→ Dataset excerpt:
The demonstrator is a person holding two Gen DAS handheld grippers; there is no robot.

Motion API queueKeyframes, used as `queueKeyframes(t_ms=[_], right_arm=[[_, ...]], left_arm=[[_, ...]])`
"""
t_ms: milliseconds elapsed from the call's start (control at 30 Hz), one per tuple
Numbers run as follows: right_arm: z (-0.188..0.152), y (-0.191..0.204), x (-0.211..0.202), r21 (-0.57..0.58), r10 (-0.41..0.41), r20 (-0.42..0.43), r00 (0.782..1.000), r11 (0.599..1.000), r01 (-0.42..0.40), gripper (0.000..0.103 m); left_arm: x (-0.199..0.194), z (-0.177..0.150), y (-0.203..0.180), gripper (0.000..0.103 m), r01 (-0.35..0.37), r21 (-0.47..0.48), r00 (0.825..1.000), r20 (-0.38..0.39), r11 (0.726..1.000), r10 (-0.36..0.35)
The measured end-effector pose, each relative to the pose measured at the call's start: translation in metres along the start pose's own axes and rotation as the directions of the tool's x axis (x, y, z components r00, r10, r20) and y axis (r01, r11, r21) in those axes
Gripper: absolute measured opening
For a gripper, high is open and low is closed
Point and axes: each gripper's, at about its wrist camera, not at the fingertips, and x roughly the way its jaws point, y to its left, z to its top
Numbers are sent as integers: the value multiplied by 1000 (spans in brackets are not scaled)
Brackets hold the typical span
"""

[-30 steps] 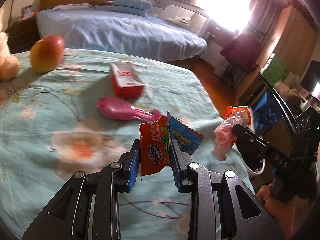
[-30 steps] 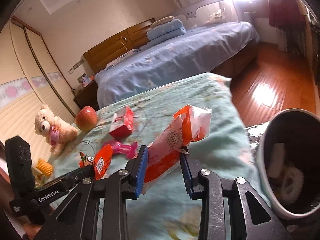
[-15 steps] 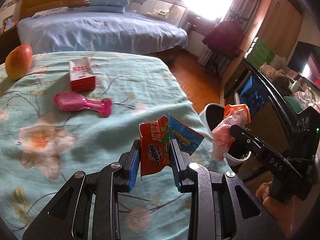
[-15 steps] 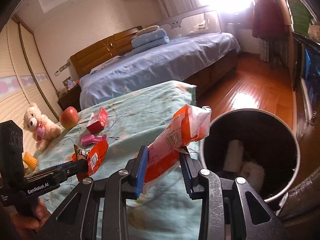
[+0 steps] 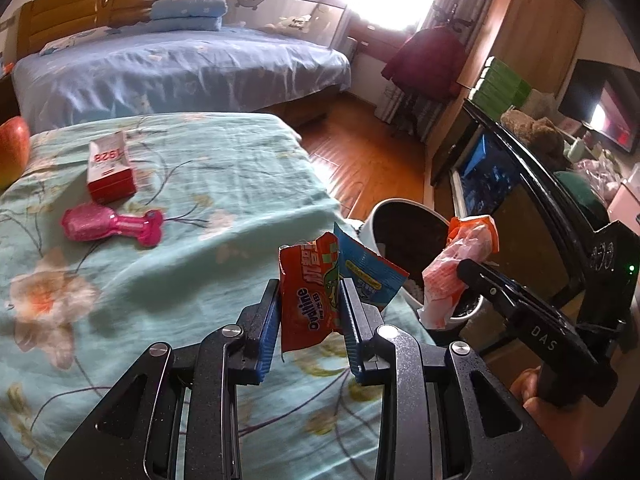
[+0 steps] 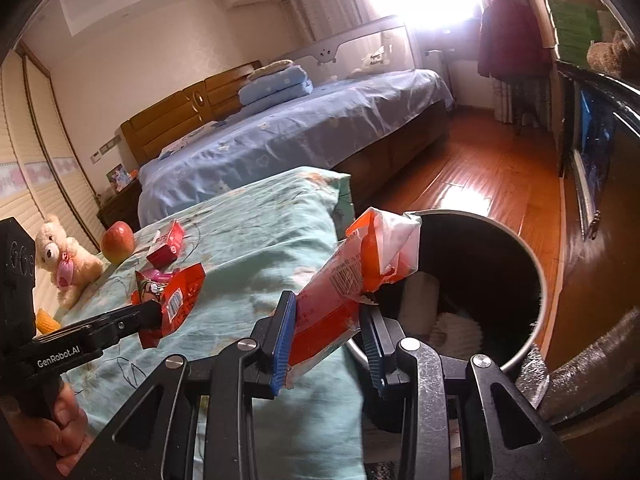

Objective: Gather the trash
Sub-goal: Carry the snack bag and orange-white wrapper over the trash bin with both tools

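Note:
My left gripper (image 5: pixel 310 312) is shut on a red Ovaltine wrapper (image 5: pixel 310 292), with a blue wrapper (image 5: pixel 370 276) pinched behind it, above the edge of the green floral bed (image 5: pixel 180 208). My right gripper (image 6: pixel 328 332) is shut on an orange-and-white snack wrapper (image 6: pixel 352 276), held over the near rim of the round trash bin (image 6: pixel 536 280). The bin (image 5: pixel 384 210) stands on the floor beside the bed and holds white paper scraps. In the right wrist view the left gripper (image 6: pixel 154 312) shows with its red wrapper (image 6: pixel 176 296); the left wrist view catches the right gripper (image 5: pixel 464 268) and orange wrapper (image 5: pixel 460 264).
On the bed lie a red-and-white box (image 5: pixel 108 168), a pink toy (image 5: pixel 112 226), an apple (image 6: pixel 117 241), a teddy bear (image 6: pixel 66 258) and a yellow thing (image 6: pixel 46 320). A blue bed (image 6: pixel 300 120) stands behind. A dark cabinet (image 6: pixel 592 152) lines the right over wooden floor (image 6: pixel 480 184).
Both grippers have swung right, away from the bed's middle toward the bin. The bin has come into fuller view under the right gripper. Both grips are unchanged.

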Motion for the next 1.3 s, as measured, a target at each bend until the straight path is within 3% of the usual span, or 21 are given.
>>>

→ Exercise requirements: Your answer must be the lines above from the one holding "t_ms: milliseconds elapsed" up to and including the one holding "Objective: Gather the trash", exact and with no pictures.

→ Output below:
t_ms: milliseconds elapsed from the call's start (control at 30 Hz), one per tuple
Numbers run as follows: right_arm: z (-0.188..0.152), y (-0.191..0.204), x (-0.211..0.202), r21 (-0.57..0.58), r10 (-0.41..0.41), r20 (-0.42..0.43), r00 (0.782..1.000), r11 (0.599..1.000), r01 (-0.42..0.40), gripper (0.000..0.103 m); left_arm: x (-0.199..0.194), z (-0.177..0.150), y (-0.203..0.180), gripper (0.000..0.103 m), r01 (-0.35..0.37), r21 (-0.47..0.48), r00 (0.825..1.000), r20 (-0.38..0.39), r11 (0.726..1.000), r10 (-0.36..0.35)
The measured end-effector pose, each relative to the pose measured at the call's start: translation in metres along the start pose's own axes and rotation as the directions of the tool's x axis (x, y, z components r00, r10, r20) and y axis (r01, r11, r21) in those axes
Gripper: absolute measured opening
For a gripper, high is open and low is closed
Point and axes: each gripper's, at about its wrist camera, not at the fingertips, and x roughly the way its jaws point, y to its left, z to its top
Numbers are sent as integers: the value multiplied by 1000 (spans in brackets are not scaled)
Brackets hold the typical span
"""

[-30 steps] 
[-30 steps] 
[-15 steps] 
[-15 steps] 
[+0 steps] 
[+0 steps] 

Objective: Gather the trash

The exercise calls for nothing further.